## Problem details
Reproduce the lines below exactly. Skip images.

= = = =

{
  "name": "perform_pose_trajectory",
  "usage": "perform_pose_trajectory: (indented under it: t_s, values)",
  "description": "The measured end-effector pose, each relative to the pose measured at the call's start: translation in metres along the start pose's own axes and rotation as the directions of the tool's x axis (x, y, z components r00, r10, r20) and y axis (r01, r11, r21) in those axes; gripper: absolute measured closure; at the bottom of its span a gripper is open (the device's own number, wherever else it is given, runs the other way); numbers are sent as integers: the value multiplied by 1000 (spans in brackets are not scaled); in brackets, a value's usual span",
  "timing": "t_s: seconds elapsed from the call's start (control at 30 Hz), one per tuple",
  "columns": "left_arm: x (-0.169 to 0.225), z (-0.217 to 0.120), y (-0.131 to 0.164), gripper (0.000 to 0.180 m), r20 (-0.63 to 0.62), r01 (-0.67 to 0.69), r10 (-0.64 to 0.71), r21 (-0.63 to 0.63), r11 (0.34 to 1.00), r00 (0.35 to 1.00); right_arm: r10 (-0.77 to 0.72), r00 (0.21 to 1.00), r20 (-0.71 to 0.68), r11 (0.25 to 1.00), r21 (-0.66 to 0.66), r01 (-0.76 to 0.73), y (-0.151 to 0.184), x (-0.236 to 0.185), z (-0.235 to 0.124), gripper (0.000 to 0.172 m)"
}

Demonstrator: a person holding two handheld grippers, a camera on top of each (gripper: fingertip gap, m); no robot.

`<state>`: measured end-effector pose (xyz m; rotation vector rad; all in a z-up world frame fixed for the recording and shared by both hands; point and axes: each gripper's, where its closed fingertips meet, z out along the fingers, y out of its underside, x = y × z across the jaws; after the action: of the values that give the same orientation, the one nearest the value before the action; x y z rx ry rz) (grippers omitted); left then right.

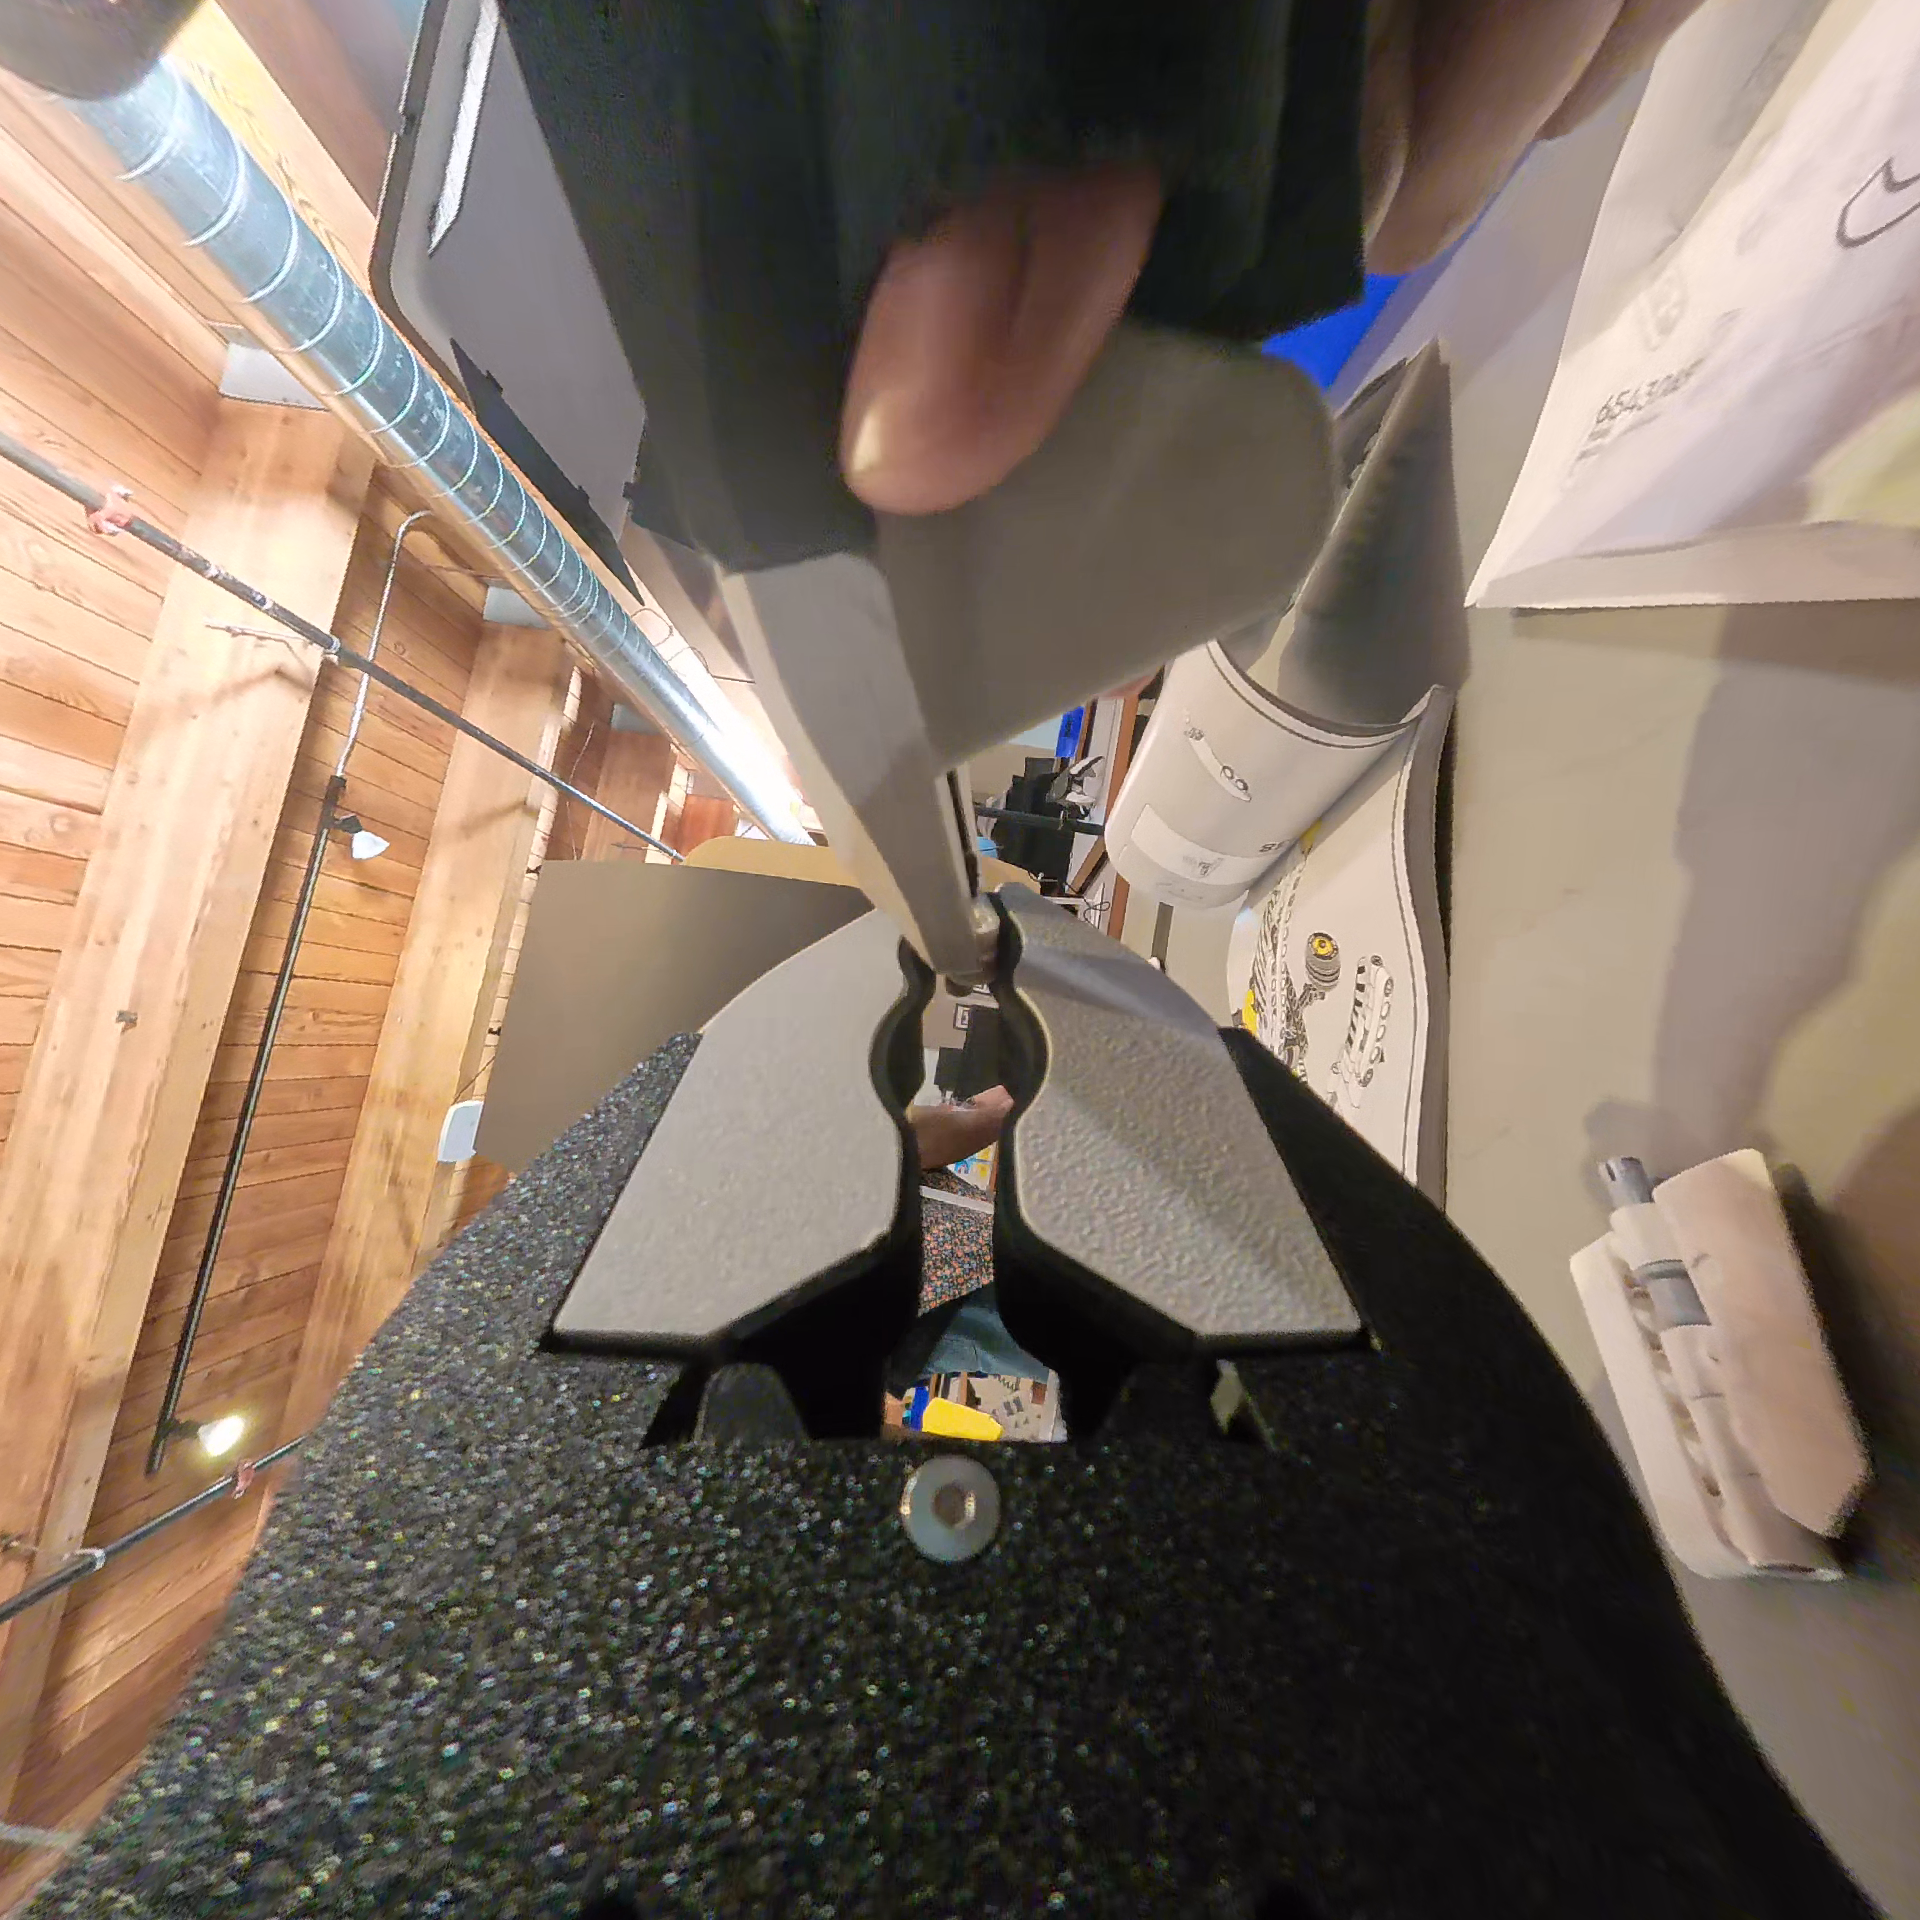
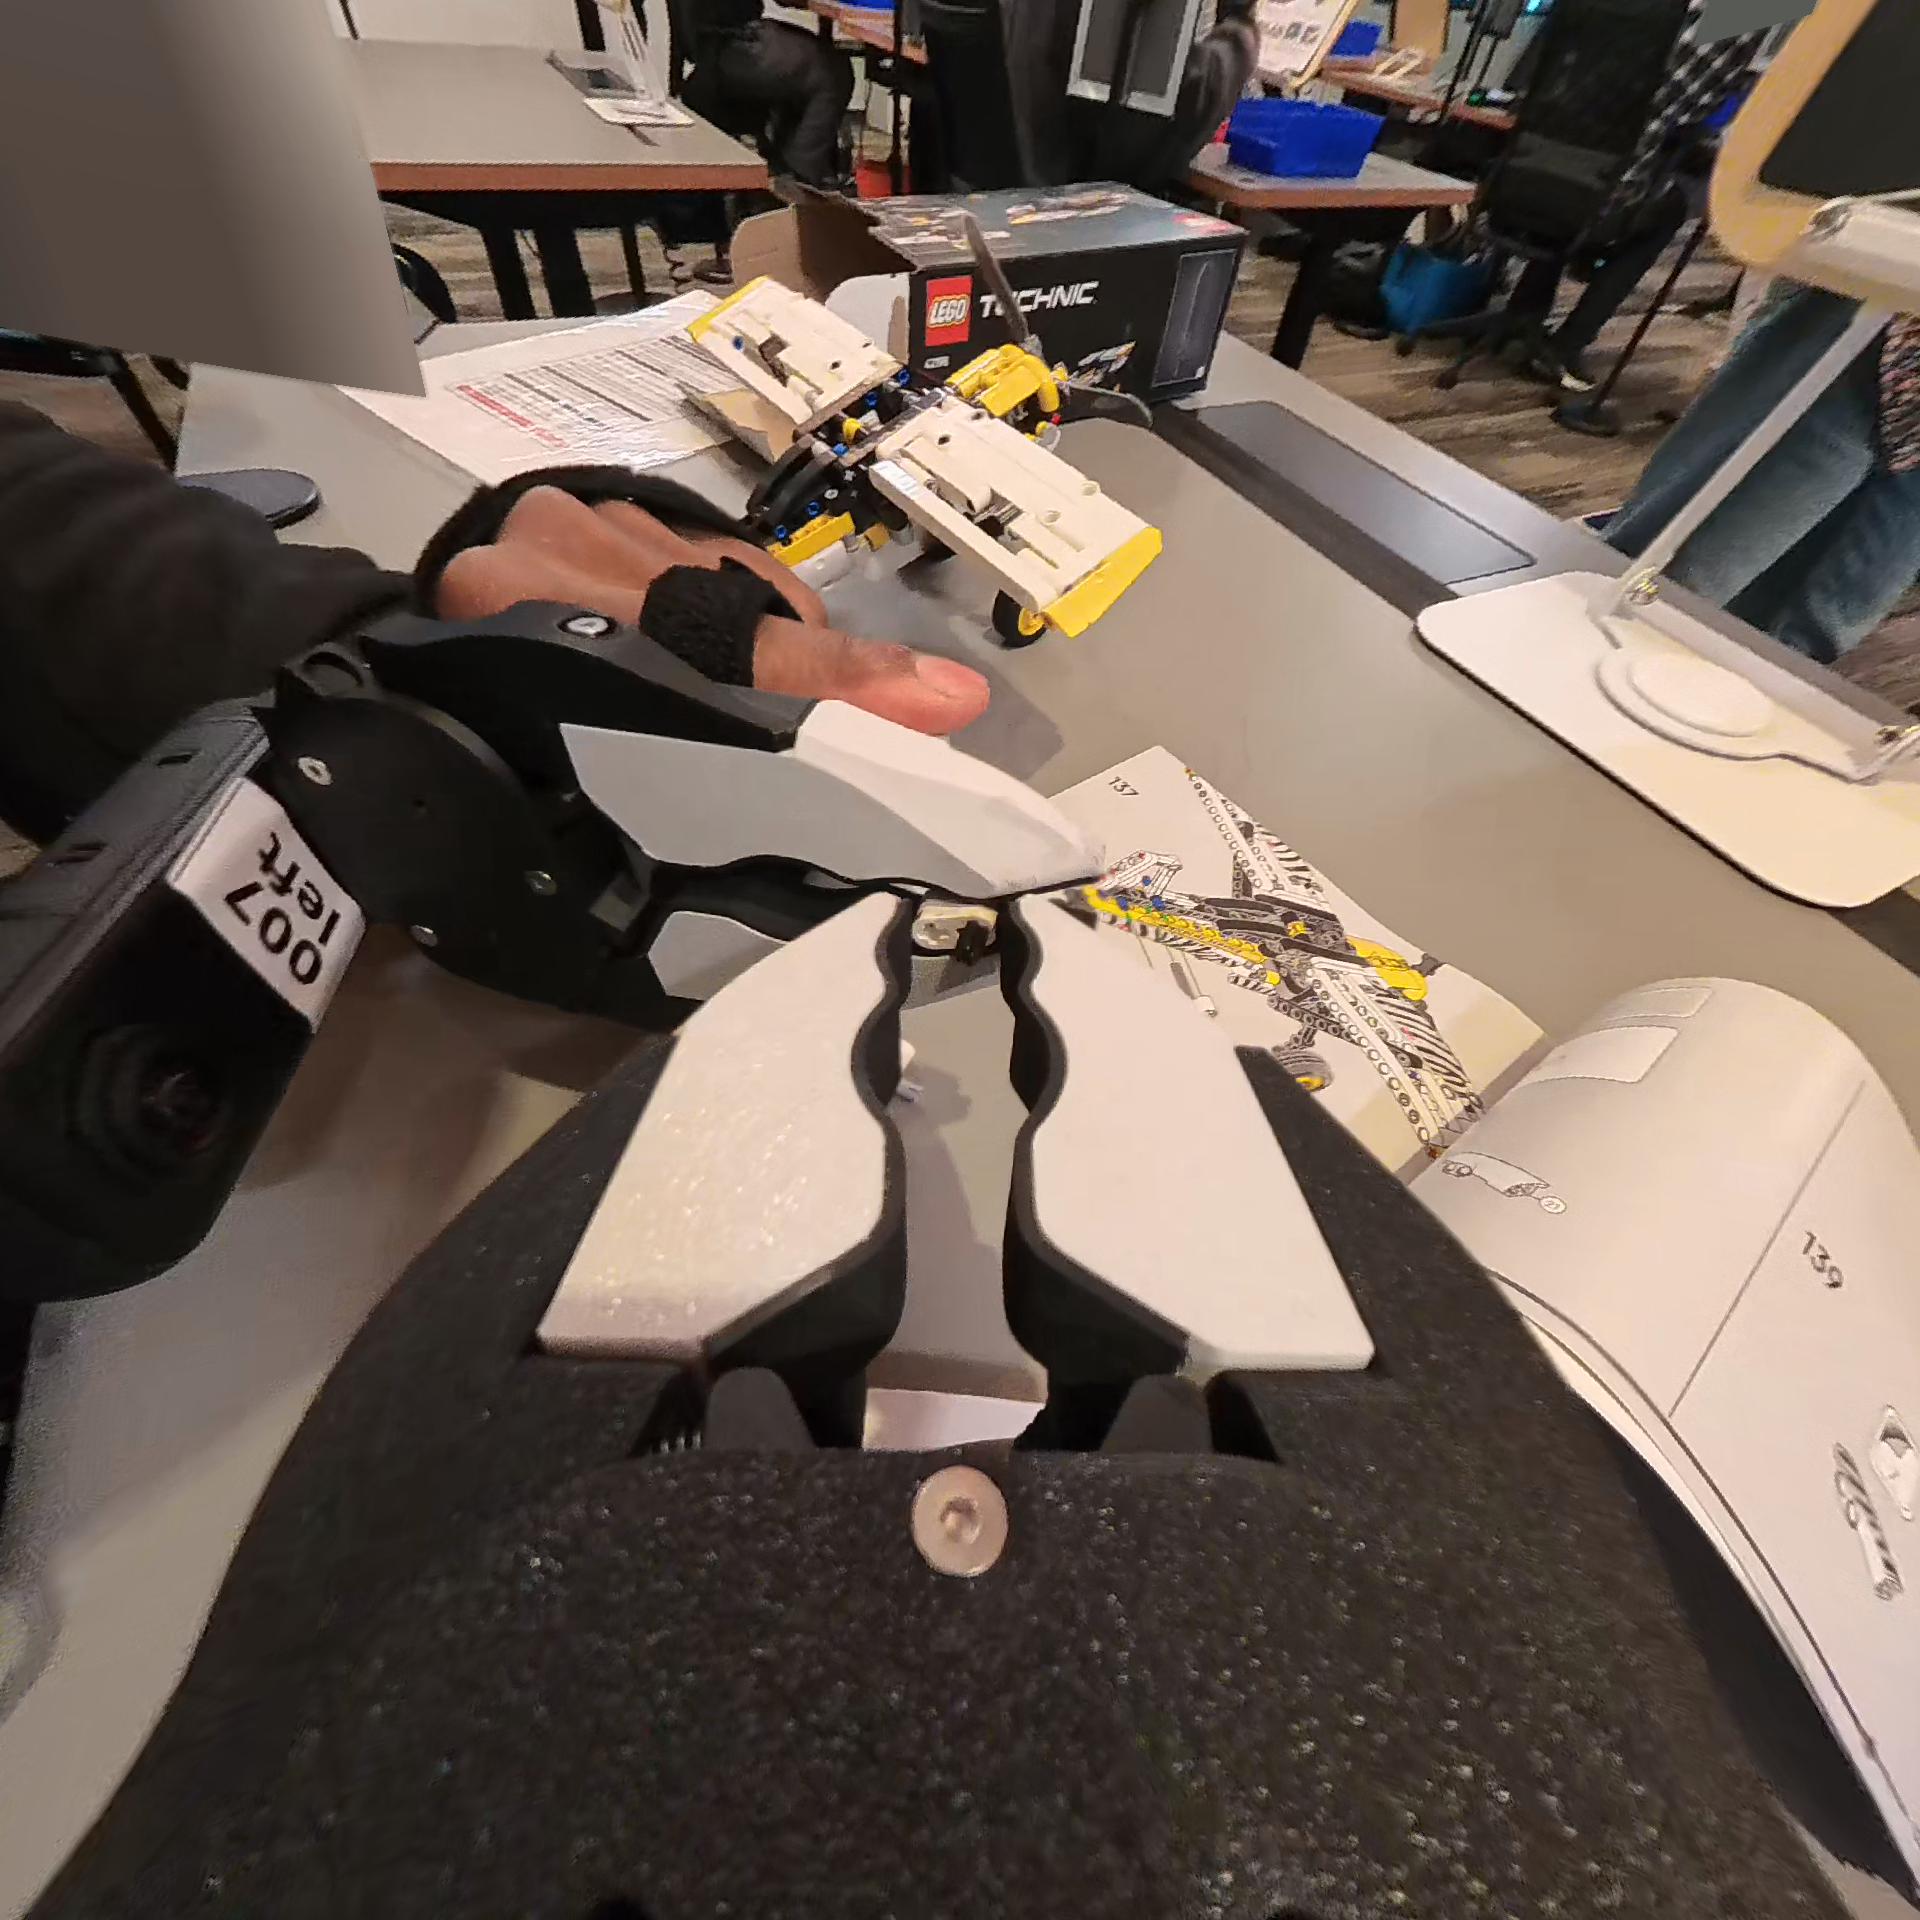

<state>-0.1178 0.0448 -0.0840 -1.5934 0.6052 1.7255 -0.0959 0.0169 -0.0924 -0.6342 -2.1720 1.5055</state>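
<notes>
White toy-brick piece (image 2: 951, 925) with black pin

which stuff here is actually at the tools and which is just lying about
At the tools: small white piece, pinched by right tool; left tool closed at it too.
Lying about: yellow-white model, open booklet, box, printed sheet.

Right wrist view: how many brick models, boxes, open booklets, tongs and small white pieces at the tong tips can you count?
Brick model: 1
Box: 1
Open booklet: 1
Tongs: 2, left tongs and right tongs
Small white piece: 1
Total: 6
</notes>
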Motion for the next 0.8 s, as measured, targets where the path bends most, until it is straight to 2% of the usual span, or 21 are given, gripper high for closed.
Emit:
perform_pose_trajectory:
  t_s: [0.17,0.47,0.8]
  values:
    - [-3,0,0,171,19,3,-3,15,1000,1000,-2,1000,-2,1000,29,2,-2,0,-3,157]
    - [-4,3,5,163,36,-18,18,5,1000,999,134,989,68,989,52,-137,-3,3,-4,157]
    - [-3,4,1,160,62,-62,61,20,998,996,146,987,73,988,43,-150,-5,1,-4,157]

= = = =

## Result of this task
{
  "name": "perform_pose_trajectory",
  "usage": "perform_pose_trajectory: (indented under it: t_s, values)",
  "description": "The measured end-effector pose, each relative to the pose measured at the call's start: translation in metres along the start pose's own axes and rotation as the directions of the tool's x axis (x, y, z components r00, r10, r20) and y axis (r01, r11, r21) in those axes; gripper: absolute measured closure; at the bottom of its span a gripper is open (the device's own number, wherever else it is given, runs the other way); numbers are sent as integers: the value multiplied by 1000 (spans in brackets are not scaled); in brackets, a value's usual span",
  "timing": "t_s: seconds elapsed from the call's start (control at 30 Hz), one per tuple",
  "columns": "left_arm: x (-0.169 to 0.225), z (-0.217 to 0.120), y (-0.131 to 0.164), gripper (0.000 to 0.180 m), r20 (-0.63 to 0.62), r01 (-0.67 to 0.69), r10 (-0.64 to 0.71), r21 (-0.63 to 0.63), r11 (0.34 to 1.00), r00 (0.35 to 1.00); right_arm: r10 (-0.77 to 0.72), r00 (0.21 to 1.00), r20 (-0.71 to 0.68), r11 (0.25 to 1.00), r21 (-0.66 to 0.66), r01 (-0.76 to 0.73), y (-0.151 to 0.184), x (-0.236 to 0.185), z (-0.235 to 0.124), gripper (0.000 to 0.172 m)"
}

Demonstrator: a person holding two handheld grippers, a camera on top of each (gripper: fingertip gap, m); no robot.

`<state>`: measured end-effector pose (xyz m; rotation vector rad; all in a z-up world frame fixed for the recording and shared by both hands; point and axes: each gripper's, where its closed fingertips meet, z out along the fingers, y out of its underside, x = y × z across the jaws; after the action: of the values that give the same orientation, the one nearest the value before the action; x y z rx ry rz) (grippers omitted); left then right.


<state>-0.1178 0.0448 -0.0840 -1.5934 0.6052 1.7255 -0.0959 0.0169 -0.0924 -0.6342 -2.1720 1.5055</state>
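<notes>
White toy-brick piece (image 2: 951, 925) with black pin

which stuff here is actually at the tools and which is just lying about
At the tools: small white piece, pinched by right tool; left tool closed at it too.
Lying about: yellow-white model, open booklet, box, printed sheet.

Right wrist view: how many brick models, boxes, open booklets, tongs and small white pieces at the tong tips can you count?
Brick model: 1
Box: 1
Open booklet: 1
Tongs: 2, left tongs and right tongs
Small white piece: 1
Total: 6
</notes>
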Motion for the next 0.8 s, as measured, targets where the path bends most, until it is straight to 2% of the usual span, or 21 are given, gripper high for closed.
Emit:
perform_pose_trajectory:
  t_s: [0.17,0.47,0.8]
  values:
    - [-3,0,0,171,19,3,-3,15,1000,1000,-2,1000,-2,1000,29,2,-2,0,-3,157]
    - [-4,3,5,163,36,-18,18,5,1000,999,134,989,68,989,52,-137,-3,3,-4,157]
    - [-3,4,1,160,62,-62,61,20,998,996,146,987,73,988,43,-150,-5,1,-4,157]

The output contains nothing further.